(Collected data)
- Opening Delimiter -

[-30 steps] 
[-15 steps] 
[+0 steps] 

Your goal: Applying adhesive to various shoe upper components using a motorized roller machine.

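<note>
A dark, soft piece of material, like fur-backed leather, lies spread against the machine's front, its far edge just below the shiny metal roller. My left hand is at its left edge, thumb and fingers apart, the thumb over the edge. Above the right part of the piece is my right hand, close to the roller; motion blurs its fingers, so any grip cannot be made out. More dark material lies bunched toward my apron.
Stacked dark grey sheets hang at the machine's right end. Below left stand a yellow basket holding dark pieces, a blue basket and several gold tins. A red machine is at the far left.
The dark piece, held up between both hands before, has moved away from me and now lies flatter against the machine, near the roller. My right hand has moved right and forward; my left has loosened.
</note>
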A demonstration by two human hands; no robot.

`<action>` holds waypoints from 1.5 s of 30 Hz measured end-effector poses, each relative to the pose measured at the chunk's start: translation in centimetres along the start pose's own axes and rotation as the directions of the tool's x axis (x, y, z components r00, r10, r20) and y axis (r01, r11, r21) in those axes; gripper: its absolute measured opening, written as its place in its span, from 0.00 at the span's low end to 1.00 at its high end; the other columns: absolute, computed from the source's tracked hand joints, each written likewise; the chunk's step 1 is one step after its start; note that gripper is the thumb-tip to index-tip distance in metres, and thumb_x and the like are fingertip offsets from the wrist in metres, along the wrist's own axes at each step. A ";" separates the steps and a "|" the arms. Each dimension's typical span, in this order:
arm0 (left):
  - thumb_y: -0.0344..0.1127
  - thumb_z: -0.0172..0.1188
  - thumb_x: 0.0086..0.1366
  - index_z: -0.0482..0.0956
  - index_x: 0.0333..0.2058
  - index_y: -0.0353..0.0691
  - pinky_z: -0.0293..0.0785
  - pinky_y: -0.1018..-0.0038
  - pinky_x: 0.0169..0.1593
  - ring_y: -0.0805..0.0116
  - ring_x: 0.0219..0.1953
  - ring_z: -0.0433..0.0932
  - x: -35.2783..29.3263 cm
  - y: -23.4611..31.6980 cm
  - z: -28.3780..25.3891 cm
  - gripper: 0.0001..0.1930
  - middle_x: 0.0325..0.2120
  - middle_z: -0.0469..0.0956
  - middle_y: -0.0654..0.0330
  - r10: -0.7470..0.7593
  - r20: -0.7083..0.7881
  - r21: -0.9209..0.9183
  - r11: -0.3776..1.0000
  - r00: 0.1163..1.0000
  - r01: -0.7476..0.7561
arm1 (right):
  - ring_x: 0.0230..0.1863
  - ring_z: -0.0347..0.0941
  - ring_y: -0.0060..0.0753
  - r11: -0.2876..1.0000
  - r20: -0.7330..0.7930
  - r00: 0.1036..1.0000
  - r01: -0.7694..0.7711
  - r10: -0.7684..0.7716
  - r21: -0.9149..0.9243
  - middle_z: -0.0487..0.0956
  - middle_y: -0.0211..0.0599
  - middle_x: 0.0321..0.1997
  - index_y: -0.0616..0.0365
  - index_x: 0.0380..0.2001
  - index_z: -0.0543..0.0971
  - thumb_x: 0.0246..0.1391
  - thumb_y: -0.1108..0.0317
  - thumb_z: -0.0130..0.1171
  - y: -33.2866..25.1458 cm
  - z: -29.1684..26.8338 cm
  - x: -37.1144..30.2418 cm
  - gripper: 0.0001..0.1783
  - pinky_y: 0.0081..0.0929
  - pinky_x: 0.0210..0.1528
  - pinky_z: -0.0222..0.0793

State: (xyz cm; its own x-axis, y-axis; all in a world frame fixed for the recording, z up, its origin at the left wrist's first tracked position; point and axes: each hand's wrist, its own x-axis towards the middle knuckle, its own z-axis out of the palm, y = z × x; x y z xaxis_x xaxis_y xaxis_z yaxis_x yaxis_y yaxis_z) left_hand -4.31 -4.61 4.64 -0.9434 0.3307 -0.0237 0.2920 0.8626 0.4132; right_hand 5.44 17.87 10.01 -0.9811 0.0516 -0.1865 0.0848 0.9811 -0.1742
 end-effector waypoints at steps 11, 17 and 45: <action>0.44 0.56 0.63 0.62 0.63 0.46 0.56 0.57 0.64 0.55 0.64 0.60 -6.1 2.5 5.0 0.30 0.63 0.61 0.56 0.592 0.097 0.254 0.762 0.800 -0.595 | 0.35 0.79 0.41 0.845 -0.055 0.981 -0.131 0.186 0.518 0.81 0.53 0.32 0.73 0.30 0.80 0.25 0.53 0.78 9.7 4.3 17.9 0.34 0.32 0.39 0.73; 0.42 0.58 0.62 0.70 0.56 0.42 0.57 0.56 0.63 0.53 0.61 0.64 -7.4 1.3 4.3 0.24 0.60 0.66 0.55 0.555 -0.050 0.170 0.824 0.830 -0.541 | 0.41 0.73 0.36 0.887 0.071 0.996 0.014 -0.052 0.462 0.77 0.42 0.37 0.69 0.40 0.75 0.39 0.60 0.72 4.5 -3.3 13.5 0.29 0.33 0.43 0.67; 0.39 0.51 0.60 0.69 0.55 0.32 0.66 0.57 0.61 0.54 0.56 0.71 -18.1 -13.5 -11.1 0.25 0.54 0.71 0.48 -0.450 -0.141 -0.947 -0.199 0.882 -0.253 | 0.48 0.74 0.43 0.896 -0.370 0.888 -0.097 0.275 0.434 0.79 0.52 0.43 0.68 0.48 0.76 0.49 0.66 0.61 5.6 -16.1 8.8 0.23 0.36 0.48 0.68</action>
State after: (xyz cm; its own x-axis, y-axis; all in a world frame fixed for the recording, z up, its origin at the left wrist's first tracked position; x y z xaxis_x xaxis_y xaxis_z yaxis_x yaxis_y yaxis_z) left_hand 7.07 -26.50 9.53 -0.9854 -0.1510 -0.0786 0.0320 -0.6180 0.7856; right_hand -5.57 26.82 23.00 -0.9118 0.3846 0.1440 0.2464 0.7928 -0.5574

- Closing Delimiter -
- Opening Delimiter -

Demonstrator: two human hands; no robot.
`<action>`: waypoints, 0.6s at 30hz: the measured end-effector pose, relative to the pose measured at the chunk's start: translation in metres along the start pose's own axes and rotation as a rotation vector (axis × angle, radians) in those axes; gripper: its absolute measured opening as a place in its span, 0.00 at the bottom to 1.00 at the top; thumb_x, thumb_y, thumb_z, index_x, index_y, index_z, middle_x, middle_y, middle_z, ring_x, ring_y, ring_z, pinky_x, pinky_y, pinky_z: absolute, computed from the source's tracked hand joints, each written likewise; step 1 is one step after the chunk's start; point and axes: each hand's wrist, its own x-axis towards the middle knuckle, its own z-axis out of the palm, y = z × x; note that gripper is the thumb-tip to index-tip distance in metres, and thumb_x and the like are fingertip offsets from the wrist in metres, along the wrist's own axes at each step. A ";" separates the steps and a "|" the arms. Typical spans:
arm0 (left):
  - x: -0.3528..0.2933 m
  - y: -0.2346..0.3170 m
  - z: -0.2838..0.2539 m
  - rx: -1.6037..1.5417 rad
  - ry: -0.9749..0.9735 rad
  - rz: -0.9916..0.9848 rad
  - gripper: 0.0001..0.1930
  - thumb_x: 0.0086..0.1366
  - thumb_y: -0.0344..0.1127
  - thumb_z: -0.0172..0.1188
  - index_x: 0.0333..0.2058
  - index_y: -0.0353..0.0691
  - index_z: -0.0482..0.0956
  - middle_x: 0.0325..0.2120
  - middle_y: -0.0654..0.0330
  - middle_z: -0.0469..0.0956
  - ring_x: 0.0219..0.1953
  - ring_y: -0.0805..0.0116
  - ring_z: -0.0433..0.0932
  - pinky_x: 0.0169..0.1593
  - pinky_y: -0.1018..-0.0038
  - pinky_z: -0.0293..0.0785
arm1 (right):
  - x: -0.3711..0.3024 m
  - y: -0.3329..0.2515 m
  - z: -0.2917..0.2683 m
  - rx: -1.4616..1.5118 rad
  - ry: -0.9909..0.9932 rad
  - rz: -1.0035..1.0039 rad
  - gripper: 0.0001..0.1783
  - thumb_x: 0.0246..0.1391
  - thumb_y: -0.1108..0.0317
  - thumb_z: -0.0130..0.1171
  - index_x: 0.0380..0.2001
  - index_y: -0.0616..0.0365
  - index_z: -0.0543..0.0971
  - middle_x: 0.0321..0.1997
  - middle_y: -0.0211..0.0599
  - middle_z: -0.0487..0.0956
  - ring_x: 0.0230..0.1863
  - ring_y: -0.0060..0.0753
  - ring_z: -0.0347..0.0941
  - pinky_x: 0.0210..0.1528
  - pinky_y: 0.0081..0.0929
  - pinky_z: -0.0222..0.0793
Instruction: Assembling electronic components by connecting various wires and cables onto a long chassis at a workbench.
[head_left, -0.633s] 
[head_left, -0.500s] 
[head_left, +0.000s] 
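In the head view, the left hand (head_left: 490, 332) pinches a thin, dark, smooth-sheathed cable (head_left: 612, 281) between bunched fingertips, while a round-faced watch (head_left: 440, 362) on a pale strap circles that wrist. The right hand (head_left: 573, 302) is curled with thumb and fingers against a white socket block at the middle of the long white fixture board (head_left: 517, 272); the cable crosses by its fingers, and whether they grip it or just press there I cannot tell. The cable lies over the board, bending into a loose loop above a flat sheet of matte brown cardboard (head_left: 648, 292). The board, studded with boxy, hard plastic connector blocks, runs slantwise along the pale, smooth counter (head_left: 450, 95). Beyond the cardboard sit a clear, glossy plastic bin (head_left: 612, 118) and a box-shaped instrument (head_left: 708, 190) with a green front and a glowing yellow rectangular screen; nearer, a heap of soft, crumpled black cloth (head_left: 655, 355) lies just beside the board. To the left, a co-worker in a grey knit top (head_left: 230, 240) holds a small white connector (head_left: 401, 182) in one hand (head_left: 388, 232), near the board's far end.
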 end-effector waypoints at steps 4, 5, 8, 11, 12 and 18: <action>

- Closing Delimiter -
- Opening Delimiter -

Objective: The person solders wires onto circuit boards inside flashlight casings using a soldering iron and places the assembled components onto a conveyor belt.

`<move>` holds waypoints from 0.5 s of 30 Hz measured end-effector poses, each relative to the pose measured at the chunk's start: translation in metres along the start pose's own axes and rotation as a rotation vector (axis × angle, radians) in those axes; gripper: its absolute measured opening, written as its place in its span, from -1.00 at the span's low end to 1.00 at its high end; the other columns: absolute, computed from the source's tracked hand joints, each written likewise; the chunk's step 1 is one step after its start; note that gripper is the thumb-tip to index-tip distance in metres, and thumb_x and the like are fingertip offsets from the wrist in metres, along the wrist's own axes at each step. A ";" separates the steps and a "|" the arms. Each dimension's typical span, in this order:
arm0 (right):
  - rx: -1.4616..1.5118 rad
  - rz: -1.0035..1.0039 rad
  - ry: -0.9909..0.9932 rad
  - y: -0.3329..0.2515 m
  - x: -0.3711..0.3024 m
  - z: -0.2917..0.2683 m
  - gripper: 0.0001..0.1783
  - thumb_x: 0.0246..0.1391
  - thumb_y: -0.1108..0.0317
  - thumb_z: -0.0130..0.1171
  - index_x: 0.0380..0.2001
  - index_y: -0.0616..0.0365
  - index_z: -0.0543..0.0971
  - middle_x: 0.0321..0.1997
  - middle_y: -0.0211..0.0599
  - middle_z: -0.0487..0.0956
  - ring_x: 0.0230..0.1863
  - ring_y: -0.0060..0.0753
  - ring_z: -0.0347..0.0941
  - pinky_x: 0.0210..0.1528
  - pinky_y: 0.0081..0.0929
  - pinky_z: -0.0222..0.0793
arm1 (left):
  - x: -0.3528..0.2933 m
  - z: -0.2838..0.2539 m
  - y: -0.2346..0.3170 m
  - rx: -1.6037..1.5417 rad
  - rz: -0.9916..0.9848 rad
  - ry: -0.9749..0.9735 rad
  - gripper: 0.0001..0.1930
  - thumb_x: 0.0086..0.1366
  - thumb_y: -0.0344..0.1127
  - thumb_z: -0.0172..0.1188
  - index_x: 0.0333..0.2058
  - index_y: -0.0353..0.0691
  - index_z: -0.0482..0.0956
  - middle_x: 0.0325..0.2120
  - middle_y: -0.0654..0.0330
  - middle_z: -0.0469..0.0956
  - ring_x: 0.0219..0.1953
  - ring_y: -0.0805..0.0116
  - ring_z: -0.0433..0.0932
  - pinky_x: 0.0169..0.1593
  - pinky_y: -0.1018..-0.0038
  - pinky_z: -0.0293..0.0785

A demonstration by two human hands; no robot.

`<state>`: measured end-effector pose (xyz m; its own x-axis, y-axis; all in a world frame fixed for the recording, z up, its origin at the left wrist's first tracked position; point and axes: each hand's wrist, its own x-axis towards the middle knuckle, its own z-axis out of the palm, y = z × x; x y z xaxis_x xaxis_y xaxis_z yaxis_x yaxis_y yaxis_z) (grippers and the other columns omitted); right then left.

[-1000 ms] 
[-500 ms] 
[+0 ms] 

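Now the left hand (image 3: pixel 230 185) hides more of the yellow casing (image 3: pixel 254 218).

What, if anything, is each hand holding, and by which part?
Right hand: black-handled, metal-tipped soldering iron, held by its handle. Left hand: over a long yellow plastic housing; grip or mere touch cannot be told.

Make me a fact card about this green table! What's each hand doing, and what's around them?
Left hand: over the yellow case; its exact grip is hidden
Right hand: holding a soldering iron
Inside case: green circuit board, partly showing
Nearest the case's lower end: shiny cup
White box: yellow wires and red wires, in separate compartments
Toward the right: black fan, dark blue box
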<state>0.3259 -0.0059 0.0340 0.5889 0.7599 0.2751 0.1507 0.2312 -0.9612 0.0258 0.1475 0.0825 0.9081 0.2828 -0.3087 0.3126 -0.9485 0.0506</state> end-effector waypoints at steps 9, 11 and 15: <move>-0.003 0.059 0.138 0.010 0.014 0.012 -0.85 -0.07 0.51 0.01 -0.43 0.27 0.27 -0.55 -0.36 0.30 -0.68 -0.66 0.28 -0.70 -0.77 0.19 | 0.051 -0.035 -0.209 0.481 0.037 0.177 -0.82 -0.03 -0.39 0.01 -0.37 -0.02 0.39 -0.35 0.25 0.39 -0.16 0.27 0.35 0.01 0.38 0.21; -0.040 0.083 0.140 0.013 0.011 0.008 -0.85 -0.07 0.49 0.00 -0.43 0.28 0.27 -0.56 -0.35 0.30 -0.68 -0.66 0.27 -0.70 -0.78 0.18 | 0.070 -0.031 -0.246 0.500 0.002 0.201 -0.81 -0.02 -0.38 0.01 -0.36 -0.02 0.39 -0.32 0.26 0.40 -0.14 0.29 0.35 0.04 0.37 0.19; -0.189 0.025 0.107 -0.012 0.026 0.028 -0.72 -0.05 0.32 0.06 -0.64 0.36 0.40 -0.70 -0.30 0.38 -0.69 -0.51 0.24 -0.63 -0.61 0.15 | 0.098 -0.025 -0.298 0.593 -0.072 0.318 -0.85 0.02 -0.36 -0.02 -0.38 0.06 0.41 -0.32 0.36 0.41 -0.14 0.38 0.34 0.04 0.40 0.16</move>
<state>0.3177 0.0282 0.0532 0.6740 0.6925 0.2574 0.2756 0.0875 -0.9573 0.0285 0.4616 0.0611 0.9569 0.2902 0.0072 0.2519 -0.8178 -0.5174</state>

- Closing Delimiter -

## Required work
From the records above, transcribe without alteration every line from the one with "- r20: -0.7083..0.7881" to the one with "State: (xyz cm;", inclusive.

## Finished task
  - r20: -0.7083..0.7881
  - r21: -0.9209..0.9183
  - r11: -0.3776..1.0000
  - r00: 0.1163..1.0000
  - r01: -0.7476..0.7561
arm1 (right):
  - ring_x: 0.0230..0.1863
  - ring_z: -0.0347..0.0941
  - ring_y: -0.0060..0.0753
  - r11: -0.2876..1.0000
  - r20: -0.7330..0.7930
  - r00: 0.1036..1.0000
  - r01: -0.7694..0.7711
  - r10: -0.7684..0.7716
  - r21: -0.9149..0.9243
  - middle_z: -0.0487..0.0956
  - middle_y: -0.0211..0.0599
  - middle_x: 0.0321..0.1997
  - index_y: -0.0616..0.0365
  - index_x: 0.0380..0.2001
  - index_z: -0.0543..0.0971
  - thumb_x: 0.0246..0.1391
  - thumb_y: -0.1108..0.0317
  - thumb_z: -0.0130..0.1171
  - y: -33.2866..25.1458 cm
  - z: -29.1684..26.8338 cm
  - x: -37.1144..30.2418 cm
  - gripper: 0.0001..0.1783
  - pinky_y: 0.0081..0.0929
  - pinky_x: 0.0210..0.1528
  - pinky_z: -0.0222..0.0793

State: (xyz cm; its own x-axis, y-axis; all in a world frame fixed for the recording, z up, its origin at the left wrist's first tracked position; point and axes: each hand's wrist, its own x-axis towards the middle knuckle, its own z-axis out of the palm, y = z × x; x y z xaxis_x xaxis_y xaxis_z yaxis_x yaxis_y yaxis_z) left_hand -4.31 -4.61 4.64 -0.9434 0.3307 -0.0237 0.2920 0.8626 0.4132; right_hand 5.44 17.87 10.01 -0.9811 0.0516 -0.1865 0.0848 0.9811 -0.1742

There's nothing more to this exercise.